(Aim of the exercise):
Out of the listing below, copy every line that carries the string "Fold".
┄┄┄┄┄┄┄┄┄┄
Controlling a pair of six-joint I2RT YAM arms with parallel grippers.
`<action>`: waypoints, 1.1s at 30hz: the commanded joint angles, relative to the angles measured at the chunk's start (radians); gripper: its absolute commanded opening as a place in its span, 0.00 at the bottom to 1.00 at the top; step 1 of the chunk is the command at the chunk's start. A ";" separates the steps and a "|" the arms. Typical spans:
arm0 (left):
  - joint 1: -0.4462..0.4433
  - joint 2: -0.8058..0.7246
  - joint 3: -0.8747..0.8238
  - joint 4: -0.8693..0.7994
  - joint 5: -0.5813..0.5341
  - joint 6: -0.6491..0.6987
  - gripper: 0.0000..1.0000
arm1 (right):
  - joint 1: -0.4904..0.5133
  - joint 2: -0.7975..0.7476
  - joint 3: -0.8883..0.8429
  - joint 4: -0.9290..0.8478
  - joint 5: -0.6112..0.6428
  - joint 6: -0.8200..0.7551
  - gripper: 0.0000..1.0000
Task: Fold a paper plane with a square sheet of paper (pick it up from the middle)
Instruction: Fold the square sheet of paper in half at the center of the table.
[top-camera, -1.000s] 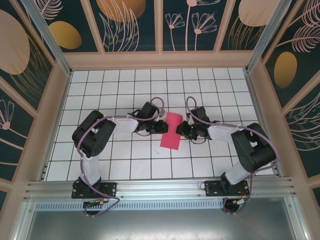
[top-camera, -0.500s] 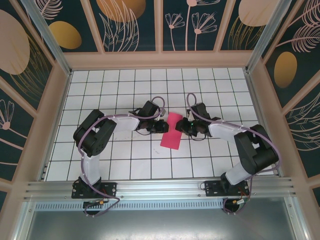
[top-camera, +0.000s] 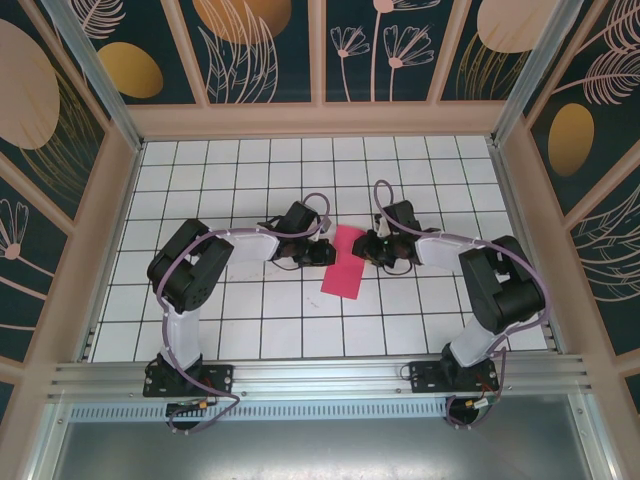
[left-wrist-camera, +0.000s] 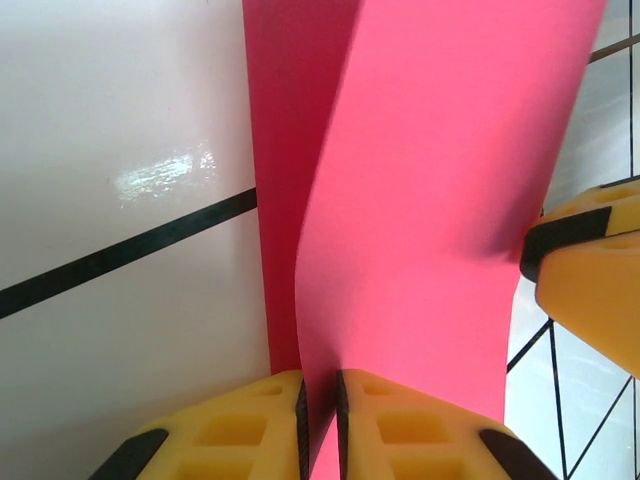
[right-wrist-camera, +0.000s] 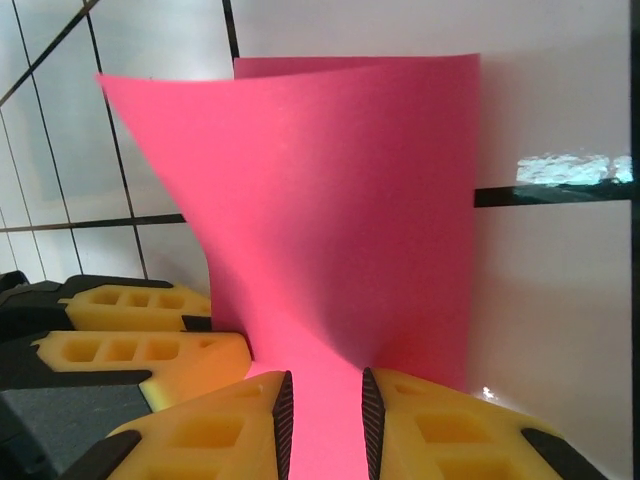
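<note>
Two grippers are recorded at the middle of the white gridded table (top-camera: 260, 320), facing each other across the square sheet of paper (top-camera: 345, 262). From above, the left gripper (top-camera: 325, 255) is seen at the sheet's left edge and the right gripper (top-camera: 368, 250) at its right edge.

Left wrist view: the left gripper (left-wrist-camera: 320, 385) is closed on the sheet (left-wrist-camera: 440, 200), with its yellow fingers nearly touching and the paper edge pinched in the slit. The sheet is bent lengthwise into two standing faces. A yellow finger (left-wrist-camera: 590, 290) of the right gripper is noted touching the far edge.

Right wrist view: the right gripper (right-wrist-camera: 327, 385) is clamped on the sheet (right-wrist-camera: 340, 200), and pink paper fills the narrow gap between its fingers. The sheet is curved upward, off the tiles. The left gripper's fingers (right-wrist-camera: 140, 330) are seen low on the left, just beside the paper.
</note>
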 joint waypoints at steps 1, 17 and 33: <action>-0.003 0.054 -0.002 -0.032 -0.037 0.014 0.15 | -0.008 0.007 0.041 0.021 -0.035 -0.029 0.29; -0.004 0.077 0.015 -0.074 -0.033 0.029 0.12 | -0.040 0.131 0.022 0.040 -0.038 -0.042 0.29; -0.004 0.075 0.024 -0.090 -0.052 0.035 0.11 | -0.076 0.063 0.114 -0.006 -0.089 -0.077 0.31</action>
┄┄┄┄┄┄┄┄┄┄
(Written answer):
Task: Fold a paper plane with a square sheet of paper (pick it up from the middle)
Instruction: Fold the square sheet of paper in half at the center of the table.

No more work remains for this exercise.